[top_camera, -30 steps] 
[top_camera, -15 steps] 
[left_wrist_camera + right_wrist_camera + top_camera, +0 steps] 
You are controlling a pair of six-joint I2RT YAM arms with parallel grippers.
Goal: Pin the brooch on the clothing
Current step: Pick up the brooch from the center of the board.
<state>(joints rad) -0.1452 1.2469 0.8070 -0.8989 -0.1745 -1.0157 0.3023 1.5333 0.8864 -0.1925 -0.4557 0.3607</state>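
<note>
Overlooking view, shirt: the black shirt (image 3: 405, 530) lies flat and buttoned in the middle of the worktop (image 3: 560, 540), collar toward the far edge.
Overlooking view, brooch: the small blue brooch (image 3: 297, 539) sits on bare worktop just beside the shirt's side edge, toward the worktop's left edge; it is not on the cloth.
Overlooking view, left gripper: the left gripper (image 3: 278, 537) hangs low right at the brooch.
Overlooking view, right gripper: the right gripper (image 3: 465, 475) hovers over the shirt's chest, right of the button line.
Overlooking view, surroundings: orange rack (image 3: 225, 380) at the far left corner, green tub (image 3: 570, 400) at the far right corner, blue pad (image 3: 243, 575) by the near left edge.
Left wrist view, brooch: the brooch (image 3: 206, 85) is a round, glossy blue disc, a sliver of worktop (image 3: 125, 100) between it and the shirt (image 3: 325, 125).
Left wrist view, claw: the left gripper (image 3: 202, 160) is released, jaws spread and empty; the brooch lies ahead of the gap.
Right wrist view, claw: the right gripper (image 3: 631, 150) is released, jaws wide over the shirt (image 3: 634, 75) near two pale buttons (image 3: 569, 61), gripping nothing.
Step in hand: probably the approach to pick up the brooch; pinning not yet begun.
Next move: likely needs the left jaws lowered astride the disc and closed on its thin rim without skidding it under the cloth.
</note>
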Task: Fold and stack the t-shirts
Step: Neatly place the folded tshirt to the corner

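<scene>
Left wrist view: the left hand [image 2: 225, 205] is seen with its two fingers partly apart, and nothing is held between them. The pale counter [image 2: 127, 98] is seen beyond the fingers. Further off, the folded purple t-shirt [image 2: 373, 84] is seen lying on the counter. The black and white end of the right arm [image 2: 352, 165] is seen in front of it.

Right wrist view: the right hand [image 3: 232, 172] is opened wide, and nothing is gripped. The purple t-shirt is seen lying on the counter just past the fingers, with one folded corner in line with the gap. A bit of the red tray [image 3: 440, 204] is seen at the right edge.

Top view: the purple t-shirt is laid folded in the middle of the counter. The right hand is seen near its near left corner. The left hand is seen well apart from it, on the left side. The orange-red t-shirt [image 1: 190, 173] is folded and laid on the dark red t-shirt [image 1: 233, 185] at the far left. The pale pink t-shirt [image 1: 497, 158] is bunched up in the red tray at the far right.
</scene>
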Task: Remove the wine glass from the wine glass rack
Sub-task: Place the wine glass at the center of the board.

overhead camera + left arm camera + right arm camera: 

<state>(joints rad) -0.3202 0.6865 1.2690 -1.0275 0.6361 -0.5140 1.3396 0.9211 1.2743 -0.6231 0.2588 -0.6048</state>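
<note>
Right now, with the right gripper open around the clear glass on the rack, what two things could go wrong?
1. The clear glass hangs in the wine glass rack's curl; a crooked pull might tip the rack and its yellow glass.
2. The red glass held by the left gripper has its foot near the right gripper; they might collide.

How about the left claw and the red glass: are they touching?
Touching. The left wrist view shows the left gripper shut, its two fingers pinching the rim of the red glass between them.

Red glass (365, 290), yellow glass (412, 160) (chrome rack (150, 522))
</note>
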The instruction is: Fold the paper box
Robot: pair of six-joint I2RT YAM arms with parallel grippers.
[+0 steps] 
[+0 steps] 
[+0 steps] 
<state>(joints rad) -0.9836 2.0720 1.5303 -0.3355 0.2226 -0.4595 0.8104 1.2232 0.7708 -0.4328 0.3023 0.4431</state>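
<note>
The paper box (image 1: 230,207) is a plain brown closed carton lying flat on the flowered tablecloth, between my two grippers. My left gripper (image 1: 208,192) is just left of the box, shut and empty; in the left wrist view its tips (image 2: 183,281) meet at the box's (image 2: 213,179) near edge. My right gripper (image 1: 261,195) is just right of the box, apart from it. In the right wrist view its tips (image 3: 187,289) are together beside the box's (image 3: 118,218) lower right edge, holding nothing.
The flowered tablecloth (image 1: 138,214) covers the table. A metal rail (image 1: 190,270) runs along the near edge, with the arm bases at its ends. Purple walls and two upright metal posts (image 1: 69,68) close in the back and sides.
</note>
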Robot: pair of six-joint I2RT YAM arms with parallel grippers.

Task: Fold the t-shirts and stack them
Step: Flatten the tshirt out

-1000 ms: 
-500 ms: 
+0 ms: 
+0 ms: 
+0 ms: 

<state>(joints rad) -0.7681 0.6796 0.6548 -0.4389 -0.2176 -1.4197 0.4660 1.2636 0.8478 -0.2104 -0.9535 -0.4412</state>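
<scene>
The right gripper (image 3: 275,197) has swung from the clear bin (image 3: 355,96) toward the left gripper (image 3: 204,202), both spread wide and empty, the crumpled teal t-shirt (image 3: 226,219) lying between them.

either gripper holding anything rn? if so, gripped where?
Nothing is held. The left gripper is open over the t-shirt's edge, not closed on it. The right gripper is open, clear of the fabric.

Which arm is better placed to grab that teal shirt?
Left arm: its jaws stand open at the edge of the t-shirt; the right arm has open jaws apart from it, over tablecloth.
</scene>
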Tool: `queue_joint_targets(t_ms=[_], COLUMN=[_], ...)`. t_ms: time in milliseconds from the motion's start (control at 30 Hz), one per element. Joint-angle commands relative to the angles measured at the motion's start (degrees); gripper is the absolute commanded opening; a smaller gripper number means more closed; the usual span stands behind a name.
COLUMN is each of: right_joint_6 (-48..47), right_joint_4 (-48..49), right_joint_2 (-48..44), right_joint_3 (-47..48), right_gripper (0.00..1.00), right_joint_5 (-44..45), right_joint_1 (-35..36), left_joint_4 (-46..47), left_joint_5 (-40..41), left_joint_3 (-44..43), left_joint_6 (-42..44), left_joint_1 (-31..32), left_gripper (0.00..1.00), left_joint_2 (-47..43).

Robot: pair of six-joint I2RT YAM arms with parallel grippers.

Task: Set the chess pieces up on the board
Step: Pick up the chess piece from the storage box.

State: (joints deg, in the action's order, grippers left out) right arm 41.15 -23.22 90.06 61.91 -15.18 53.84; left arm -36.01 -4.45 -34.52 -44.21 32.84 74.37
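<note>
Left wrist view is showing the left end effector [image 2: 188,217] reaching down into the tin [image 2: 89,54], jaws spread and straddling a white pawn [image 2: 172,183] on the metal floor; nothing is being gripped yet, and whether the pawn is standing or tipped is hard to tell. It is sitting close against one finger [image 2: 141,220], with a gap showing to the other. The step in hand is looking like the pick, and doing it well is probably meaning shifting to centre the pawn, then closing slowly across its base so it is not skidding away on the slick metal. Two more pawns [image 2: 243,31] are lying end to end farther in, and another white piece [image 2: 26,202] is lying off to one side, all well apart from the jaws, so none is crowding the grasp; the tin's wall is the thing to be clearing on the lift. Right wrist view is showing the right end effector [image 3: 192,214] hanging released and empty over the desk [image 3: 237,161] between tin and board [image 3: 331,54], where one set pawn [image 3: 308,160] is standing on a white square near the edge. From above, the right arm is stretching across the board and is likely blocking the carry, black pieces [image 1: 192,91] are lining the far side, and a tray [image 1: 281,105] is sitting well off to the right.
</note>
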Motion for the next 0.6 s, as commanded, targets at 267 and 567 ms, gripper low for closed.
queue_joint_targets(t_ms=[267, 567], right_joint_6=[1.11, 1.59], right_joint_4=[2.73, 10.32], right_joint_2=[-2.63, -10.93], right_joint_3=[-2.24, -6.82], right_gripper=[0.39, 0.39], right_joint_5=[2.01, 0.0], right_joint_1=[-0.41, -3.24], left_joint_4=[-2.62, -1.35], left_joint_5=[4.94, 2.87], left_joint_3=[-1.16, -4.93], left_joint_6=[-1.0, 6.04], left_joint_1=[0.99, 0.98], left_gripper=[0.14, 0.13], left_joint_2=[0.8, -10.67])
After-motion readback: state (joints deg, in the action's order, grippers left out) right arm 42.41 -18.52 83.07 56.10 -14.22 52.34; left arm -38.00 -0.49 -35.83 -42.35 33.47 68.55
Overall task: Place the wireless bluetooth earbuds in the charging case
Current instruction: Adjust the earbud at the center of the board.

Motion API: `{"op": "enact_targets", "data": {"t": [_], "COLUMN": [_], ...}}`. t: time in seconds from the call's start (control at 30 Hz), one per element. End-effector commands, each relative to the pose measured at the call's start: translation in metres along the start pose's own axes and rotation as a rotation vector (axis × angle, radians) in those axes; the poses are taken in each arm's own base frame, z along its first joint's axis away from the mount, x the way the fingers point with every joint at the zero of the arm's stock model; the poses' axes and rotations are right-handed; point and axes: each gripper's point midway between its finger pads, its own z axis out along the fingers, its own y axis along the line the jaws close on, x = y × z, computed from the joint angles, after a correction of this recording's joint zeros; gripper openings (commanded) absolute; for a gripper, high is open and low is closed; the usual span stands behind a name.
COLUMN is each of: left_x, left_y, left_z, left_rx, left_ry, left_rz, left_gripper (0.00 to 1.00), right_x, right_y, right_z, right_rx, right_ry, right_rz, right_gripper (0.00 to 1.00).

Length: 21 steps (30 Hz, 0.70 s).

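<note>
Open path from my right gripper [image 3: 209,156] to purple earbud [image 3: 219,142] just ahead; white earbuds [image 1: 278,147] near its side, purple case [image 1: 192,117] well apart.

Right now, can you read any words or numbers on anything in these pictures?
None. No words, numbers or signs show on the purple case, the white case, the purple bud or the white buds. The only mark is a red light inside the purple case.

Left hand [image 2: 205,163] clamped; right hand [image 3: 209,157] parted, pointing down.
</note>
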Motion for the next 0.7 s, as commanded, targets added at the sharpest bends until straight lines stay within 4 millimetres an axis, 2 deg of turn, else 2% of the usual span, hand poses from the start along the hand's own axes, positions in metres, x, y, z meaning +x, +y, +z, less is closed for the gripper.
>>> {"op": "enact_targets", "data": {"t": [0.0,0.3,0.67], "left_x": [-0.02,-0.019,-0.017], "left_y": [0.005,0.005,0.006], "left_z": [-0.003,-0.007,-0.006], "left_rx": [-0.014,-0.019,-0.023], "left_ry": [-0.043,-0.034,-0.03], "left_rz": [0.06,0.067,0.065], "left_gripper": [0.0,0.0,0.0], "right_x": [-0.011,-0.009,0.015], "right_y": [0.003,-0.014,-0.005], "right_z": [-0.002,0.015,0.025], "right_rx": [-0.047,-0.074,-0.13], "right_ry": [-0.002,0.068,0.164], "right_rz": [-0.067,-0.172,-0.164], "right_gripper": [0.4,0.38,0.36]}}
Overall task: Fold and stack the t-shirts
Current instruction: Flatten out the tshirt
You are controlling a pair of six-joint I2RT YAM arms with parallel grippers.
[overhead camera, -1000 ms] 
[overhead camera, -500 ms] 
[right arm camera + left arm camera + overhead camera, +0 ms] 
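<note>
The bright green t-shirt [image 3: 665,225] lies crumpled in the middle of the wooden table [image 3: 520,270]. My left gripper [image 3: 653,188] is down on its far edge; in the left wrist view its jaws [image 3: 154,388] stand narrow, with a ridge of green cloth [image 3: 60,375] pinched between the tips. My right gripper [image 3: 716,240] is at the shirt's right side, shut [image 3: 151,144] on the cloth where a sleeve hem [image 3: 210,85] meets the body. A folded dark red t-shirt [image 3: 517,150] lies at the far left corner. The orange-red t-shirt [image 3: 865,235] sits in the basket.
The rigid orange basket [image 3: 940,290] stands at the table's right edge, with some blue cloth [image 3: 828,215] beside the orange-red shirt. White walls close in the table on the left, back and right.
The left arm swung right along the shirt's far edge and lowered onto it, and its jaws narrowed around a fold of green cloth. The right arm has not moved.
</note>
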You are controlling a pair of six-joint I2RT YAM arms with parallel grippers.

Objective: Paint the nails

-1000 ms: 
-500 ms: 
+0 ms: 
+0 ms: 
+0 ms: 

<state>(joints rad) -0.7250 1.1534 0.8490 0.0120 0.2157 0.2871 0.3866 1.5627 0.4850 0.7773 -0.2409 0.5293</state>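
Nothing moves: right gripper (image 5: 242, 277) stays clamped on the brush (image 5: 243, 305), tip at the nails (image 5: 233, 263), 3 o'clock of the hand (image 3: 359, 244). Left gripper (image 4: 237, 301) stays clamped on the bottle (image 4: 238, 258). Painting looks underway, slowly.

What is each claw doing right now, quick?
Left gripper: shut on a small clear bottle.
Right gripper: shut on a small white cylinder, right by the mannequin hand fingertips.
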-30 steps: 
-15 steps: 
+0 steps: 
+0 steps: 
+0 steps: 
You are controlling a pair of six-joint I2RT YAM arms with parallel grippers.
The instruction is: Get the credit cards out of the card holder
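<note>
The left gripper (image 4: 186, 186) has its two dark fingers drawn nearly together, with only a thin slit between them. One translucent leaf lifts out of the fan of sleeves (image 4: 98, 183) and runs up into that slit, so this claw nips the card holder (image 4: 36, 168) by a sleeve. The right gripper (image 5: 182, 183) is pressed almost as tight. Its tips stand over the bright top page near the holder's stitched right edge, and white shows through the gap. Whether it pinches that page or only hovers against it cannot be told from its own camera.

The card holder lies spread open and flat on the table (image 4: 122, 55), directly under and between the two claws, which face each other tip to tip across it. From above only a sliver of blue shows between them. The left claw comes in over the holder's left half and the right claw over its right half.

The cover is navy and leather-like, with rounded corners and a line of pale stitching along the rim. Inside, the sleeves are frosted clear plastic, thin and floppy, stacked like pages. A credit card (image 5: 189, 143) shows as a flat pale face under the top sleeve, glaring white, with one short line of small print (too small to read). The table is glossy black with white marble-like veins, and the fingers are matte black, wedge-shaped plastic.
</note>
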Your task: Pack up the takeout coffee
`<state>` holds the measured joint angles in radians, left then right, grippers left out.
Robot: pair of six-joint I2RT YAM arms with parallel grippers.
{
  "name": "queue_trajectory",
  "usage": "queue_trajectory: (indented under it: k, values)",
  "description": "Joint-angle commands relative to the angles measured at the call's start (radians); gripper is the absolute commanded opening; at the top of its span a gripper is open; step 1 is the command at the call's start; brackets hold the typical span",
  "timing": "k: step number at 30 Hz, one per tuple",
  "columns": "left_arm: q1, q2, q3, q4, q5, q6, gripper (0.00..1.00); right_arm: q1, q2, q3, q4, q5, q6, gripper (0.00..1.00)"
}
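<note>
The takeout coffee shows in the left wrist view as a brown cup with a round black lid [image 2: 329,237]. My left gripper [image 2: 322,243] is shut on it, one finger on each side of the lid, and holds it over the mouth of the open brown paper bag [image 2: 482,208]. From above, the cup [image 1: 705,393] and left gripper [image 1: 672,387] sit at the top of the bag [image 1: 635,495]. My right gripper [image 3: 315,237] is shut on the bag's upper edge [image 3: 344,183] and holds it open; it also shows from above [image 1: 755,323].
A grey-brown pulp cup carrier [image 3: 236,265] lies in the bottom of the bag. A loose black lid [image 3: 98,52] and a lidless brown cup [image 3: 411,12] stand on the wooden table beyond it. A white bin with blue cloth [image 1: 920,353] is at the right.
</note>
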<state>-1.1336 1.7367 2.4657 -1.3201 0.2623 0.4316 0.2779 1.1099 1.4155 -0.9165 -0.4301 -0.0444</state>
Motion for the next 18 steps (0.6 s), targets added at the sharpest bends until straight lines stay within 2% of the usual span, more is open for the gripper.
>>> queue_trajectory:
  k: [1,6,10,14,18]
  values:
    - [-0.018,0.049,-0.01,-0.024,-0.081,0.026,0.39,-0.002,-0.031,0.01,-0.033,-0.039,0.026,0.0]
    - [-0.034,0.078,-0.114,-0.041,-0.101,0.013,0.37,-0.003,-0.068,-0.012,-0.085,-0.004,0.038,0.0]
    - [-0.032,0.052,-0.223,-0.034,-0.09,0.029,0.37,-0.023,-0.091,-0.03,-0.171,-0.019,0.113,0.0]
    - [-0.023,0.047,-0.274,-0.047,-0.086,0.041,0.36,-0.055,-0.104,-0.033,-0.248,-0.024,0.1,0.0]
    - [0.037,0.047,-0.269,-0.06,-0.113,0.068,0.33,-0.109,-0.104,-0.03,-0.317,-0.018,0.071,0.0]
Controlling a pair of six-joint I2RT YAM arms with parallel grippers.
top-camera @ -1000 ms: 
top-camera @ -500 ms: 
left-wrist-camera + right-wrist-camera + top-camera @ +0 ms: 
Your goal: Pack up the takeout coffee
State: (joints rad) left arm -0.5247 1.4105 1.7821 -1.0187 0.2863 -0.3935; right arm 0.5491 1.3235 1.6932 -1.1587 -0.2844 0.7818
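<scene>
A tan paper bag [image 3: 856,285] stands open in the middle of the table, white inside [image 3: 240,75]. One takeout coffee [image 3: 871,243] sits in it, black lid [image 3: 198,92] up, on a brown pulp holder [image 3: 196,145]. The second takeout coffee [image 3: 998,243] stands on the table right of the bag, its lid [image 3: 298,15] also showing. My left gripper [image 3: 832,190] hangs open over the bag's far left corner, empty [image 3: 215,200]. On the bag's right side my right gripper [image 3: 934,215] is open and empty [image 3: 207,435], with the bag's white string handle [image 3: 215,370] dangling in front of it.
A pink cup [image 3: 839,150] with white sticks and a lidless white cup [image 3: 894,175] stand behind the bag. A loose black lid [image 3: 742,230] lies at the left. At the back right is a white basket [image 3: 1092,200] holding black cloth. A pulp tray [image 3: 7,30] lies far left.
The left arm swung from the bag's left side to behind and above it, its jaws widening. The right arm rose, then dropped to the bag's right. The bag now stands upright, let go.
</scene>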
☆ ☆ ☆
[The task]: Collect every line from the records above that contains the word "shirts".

[Solution to this exercise]:
Task: Fold and stack the t-shirts
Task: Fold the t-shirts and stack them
Overall task: Fold and stack the t-shirts

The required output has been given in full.